Task details: The answer must consist of the records below, repeated exactly.

--- Records for this task ---

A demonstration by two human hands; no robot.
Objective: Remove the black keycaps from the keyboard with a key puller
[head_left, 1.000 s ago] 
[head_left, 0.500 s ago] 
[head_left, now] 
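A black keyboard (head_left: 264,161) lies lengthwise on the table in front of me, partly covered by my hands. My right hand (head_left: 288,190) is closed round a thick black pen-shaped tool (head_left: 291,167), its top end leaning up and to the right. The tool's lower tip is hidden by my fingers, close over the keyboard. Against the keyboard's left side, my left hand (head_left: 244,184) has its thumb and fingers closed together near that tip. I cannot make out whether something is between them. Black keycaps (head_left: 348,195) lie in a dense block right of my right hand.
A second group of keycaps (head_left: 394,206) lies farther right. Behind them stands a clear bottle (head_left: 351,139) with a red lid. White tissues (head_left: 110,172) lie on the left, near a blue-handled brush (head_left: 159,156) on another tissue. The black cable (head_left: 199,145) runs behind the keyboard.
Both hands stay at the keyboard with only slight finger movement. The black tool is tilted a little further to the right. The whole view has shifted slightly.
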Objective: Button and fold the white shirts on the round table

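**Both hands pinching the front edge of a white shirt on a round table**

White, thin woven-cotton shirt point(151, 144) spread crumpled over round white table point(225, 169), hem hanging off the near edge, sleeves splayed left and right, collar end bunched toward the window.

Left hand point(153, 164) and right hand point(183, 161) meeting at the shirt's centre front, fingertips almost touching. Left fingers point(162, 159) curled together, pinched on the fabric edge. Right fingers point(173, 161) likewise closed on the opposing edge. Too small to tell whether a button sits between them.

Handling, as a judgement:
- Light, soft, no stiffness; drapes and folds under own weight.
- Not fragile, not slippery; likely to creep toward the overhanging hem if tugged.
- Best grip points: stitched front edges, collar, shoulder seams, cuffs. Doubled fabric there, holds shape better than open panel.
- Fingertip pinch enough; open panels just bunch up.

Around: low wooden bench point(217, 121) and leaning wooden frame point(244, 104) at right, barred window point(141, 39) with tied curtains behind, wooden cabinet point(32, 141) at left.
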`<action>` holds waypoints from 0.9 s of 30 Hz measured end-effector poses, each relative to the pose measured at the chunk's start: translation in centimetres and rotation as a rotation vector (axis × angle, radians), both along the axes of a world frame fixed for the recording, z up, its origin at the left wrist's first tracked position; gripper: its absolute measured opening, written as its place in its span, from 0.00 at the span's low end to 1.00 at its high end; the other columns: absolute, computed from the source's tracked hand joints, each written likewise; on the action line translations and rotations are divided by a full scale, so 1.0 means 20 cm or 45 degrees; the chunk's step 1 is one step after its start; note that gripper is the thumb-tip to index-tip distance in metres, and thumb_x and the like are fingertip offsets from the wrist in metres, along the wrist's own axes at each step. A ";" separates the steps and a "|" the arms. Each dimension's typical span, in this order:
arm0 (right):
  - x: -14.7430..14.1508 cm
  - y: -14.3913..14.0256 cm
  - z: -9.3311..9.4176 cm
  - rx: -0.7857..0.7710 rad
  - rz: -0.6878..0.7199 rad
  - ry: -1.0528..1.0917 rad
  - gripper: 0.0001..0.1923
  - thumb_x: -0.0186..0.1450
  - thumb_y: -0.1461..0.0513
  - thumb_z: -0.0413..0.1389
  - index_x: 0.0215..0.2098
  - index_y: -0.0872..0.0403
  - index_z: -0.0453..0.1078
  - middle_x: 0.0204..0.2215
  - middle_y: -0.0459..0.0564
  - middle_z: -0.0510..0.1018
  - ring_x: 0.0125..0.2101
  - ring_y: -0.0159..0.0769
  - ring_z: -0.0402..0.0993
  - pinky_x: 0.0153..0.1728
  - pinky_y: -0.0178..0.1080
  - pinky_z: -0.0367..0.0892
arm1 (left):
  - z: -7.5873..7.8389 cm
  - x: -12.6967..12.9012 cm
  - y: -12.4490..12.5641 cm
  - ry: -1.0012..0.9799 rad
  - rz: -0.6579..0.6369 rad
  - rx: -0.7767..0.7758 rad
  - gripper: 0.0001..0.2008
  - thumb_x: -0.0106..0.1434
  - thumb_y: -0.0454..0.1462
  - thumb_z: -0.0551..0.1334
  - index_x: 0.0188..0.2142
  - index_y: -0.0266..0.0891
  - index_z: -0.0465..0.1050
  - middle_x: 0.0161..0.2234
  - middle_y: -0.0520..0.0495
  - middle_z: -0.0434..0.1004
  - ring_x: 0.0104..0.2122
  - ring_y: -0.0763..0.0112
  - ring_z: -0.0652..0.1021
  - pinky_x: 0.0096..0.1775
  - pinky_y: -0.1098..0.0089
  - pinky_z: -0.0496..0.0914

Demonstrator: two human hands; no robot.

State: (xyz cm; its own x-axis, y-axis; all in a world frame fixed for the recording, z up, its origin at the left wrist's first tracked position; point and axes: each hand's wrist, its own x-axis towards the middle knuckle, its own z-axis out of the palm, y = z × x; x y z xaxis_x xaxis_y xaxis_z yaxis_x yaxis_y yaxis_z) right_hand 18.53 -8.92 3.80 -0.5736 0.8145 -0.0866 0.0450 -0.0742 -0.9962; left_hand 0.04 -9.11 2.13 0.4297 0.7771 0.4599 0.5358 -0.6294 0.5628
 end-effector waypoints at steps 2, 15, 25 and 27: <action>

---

Task response:
A demonstration by two human hands; no robot.
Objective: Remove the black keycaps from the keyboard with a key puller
[head_left, 1.000 s ago] 
[head_left, 0.500 s ago] 
[head_left, now] 
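A black keyboard (head_left: 264,161) lies lengthwise on the table in front of me, partly covered by my hands. My right hand (head_left: 288,190) is closed round a thick black pen-shaped tool (head_left: 291,167), its top end leaning up and to the right. The tool's lower tip is hidden by my fingers, close over the keyboard. Against the keyboard's left side, my left hand (head_left: 244,184) has its thumb and fingers closed together near that tip. I cannot make out whether something is between them. Black keycaps (head_left: 348,195) lie in a dense block right of my right hand.
A second group of keycaps (head_left: 394,206) lies farther right. Behind them stands a clear bottle (head_left: 351,139) with a red lid. White tissues (head_left: 110,172) lie on the left, near a blue-handled brush (head_left: 159,156) on another tissue. The black cable (head_left: 199,145) runs behind the keyboard.
Both hands stay at the keyboard with only slight finger movement. The black tool is tilted a little further to the right. The whole view has shifted slightly.
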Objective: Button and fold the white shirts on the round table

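**Both hands pinching the front edge of a white shirt on a round table**

White, thin woven-cotton shirt point(151, 144) spread crumpled over round white table point(225, 169), hem hanging off the near edge, sleeves splayed left and right, collar end bunched toward the window.

Left hand point(153, 164) and right hand point(183, 161) meeting at the shirt's centre front, fingertips almost touching. Left fingers point(162, 159) curled together, pinched on the fabric edge. Right fingers point(173, 161) likewise closed on the opposing edge. Too small to tell whether a button sits between them.

Handling, as a judgement:
- Light, soft, no stiffness; drapes and folds under own weight.
- Not fragile, not slippery; likely to creep toward the overhanging hem if tugged.
- Best grip points: stitched front edges, collar, shoulder seams, cuffs. Doubled fabric there, holds shape better than open panel.
- Fingertip pinch enough; open panels just bunch up.

Around: low wooden bench point(217, 121) and leaning wooden frame point(244, 104) at right, barred window point(141, 39) with tied curtains behind, wooden cabinet point(32, 141) at left.
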`<action>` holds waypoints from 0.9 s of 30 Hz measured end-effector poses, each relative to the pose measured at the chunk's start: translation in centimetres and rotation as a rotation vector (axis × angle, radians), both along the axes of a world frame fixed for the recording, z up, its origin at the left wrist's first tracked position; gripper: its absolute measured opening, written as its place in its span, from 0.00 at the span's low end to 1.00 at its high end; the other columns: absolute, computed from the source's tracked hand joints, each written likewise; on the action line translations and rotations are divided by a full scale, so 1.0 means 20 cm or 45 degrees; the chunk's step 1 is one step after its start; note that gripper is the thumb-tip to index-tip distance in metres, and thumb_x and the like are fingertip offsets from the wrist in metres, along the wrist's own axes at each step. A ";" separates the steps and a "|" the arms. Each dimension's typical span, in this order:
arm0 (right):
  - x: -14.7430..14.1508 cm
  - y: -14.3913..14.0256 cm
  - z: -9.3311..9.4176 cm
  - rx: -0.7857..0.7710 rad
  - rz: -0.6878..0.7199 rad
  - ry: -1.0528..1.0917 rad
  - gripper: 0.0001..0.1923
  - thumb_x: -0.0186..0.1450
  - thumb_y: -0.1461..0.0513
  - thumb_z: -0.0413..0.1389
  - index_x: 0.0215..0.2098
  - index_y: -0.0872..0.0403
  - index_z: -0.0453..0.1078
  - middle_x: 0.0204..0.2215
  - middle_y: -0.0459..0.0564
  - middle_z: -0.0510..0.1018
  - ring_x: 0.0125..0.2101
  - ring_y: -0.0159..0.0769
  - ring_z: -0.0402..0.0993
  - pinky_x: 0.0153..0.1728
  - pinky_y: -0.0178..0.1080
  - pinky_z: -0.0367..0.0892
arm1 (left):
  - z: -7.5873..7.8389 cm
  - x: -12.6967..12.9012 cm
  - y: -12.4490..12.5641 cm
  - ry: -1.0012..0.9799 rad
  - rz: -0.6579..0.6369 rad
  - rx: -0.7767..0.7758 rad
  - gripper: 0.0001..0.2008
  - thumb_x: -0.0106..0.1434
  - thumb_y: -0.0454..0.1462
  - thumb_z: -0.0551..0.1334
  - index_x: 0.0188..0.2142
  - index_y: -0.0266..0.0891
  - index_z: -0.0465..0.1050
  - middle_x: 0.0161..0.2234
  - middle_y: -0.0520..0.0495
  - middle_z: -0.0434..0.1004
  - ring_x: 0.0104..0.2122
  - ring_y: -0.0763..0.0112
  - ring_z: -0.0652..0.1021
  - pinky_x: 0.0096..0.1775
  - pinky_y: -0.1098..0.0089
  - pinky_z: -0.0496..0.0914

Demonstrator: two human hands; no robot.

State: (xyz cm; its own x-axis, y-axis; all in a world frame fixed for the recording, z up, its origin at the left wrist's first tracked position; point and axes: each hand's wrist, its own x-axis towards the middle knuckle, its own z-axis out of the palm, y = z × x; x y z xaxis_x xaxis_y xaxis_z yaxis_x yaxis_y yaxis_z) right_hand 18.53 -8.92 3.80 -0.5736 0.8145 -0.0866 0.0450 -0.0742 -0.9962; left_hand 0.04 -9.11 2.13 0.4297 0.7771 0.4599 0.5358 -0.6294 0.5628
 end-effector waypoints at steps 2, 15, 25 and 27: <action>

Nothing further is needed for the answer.